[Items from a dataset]

>>>

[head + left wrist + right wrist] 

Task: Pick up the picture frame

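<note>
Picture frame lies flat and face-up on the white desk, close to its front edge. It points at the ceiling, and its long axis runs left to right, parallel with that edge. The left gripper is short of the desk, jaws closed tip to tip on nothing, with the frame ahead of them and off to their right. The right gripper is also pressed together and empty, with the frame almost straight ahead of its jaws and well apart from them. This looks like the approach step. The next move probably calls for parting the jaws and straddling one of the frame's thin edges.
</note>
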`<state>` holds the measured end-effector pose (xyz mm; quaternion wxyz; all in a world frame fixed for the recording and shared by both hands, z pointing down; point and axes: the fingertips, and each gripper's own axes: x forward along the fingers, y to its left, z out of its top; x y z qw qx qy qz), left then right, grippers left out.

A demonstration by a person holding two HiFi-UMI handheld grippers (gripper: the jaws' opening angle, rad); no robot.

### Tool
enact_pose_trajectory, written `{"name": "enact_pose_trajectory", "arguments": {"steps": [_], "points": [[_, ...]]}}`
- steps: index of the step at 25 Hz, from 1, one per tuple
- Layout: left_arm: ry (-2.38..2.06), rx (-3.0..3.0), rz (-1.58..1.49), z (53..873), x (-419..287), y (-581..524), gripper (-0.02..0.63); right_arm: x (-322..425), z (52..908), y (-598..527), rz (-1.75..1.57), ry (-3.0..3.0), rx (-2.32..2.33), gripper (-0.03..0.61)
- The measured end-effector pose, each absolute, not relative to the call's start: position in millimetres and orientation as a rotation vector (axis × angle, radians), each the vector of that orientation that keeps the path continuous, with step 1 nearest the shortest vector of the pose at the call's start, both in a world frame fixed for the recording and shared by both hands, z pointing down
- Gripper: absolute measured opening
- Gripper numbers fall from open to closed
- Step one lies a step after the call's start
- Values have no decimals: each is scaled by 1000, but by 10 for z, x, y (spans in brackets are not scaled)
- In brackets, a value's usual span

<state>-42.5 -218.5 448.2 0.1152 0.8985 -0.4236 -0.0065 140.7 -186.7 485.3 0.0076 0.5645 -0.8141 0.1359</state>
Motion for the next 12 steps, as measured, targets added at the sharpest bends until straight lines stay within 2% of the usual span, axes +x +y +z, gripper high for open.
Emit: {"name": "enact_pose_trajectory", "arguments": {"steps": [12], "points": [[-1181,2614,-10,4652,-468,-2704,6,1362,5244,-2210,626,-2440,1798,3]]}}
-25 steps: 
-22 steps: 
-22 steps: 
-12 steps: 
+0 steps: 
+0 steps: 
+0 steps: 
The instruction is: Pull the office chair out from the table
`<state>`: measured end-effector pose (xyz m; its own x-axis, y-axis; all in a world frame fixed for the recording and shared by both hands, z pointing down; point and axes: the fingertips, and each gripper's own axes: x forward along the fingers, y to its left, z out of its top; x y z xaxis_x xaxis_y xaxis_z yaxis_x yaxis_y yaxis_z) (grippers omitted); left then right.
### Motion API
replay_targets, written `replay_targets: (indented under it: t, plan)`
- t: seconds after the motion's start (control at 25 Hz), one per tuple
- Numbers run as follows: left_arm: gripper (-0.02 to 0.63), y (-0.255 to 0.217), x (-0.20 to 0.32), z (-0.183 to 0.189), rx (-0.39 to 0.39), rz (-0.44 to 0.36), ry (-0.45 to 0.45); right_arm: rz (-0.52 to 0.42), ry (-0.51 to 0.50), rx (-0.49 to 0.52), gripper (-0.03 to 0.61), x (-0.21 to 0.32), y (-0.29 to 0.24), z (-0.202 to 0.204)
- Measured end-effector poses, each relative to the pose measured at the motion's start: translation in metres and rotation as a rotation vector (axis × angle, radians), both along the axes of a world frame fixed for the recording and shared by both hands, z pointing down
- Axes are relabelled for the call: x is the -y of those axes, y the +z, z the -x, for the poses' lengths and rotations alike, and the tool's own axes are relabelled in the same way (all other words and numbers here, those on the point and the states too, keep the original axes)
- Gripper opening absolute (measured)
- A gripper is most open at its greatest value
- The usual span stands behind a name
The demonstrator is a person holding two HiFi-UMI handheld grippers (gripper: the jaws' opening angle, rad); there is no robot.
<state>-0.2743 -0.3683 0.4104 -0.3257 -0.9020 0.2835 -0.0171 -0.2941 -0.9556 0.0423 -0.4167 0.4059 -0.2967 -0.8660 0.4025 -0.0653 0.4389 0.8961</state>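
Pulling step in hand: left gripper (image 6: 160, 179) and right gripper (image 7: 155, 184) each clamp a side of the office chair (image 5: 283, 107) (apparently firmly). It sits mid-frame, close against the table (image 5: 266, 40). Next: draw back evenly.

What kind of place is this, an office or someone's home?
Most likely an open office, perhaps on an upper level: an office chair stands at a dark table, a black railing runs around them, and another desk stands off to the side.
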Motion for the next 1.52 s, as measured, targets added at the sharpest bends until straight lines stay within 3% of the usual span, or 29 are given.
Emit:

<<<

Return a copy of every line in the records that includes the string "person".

Response box
A demonstration by a person holding two HiFi-UMI handheld grippers (gripper: the jaws' opening angle, rad); no robot.
The demonstrator is a person holding two HiFi-UMI handheld grippers (gripper: the jaws' opening angle, rad); there is no robot.

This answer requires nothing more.